Three Russian giants eyeing YUKOS assets

13 February 2007 - Upstream onLine - Russia will spend at least $11 billion to build the first leg of its oil pipeline to Asia, up from initial estimates of $6.6 billion, pipeline monopoly Transneft said. "Phase 1 of the project is scheduled for completion in late 2008 and the total cost to Transneft is expected to be about $11 billion. The cost of Phase 2 has not yet been evaluated," said Transneft in its Eurobond prospectus. The prospectus is for a seven-year benchmark Eurobond in US dollars. Phase 1 of the scheme envisages shipments of 600,000 barrels per day to China. Transneft had to revise the project last year as the route was passing too close to the ecologically sensitive Lake Baikal. Transneft has said the new route would cost more. Phase 2 foresees expansion of the link to 1.6 million bpd and the building of a second leg to the Pacific coast, where a terminal would be already built as part of Phase 1. "We estimate that the pipeline monopoly may spend as much as $20 billion on the entire project calculated at 2006 prices," Deutsche UFG said in written research. Valery Nesterov from Troika Dialog brokerage said the project could turn out to be one of the most expensive ever, with planned capital expenditures of about $3.9 million to $4 million per kilometre of pipeline.
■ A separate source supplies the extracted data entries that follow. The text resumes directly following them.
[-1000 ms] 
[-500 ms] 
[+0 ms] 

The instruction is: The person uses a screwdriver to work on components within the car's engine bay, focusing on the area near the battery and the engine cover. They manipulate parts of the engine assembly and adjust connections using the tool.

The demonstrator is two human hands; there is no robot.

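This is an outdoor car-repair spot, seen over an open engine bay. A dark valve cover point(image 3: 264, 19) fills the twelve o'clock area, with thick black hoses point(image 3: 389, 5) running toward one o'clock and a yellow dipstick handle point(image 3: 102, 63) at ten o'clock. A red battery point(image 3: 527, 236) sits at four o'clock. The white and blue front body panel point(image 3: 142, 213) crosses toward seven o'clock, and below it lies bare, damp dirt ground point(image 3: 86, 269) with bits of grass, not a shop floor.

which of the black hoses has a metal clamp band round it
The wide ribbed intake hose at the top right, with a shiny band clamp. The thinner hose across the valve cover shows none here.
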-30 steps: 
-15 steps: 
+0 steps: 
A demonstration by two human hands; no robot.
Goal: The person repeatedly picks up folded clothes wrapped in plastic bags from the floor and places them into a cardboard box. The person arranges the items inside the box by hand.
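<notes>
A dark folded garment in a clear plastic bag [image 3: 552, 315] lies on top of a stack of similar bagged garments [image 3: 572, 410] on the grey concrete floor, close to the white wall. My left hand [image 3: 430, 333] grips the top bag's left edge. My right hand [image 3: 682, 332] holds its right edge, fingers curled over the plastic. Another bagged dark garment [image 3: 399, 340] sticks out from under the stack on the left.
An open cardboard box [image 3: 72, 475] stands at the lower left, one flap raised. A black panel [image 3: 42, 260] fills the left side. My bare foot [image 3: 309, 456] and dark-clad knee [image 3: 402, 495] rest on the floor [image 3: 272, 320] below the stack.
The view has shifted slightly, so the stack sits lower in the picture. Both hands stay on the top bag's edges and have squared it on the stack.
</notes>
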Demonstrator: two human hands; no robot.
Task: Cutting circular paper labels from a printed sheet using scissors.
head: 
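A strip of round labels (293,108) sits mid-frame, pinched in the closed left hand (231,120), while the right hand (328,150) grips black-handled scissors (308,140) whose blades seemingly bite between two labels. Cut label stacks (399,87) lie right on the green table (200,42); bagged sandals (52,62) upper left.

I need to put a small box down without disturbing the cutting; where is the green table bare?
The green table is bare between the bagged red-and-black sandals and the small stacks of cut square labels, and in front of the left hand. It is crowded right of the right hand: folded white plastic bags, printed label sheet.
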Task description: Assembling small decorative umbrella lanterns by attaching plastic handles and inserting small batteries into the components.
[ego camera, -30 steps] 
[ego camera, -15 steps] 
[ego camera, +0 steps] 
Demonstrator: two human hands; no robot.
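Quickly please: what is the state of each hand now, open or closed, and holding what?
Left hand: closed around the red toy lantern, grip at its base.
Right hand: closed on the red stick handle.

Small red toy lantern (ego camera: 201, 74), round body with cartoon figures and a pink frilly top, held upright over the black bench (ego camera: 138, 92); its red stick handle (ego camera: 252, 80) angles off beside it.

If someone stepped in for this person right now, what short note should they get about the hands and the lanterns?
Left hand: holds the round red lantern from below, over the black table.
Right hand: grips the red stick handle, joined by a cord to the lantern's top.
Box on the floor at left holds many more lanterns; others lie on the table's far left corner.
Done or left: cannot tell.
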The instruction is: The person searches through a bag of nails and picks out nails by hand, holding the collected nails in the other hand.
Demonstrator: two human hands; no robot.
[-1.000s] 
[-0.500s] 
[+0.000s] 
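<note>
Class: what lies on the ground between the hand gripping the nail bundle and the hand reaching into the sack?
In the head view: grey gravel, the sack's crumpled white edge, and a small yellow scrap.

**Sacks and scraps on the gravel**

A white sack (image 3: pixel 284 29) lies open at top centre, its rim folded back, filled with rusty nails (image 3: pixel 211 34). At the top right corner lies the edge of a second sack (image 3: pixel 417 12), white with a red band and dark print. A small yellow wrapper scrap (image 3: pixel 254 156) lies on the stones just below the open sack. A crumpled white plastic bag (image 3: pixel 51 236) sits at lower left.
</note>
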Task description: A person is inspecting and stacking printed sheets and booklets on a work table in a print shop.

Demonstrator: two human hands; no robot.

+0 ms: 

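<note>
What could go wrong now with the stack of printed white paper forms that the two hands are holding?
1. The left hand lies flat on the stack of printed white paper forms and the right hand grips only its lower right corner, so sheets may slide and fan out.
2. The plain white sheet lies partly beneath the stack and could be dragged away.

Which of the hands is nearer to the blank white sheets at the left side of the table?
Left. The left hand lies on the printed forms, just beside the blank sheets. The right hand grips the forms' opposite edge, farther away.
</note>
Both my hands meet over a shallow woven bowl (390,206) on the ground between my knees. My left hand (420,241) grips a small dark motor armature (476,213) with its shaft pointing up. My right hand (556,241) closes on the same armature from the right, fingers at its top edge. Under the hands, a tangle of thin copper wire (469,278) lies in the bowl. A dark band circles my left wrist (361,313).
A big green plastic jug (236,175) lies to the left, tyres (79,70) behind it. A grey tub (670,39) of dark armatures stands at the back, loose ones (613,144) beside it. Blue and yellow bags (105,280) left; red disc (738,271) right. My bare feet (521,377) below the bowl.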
By comparison, the BP-led Baku-Ceyhan pipeline from Azerbaijan to Turkey cost $2.2 million per kilometre, while the Chevron-led CPC pipeline from Kazakhstan to Russia's Black Sea port of Novorossiisk cost $1.7 million per kilometre. "The difference is easy to explain by escalating costs and much harsher environmental and infrastructural problems associated with the Asian pipeline's construction," Nesterov said. Artyom Konchin from Aton brokerage said he expected Transneft to recover costs via a state-approved increase in transit fees, which may worsen the economics of East Siberian fields' development for Russian oil majors, Reuters reported.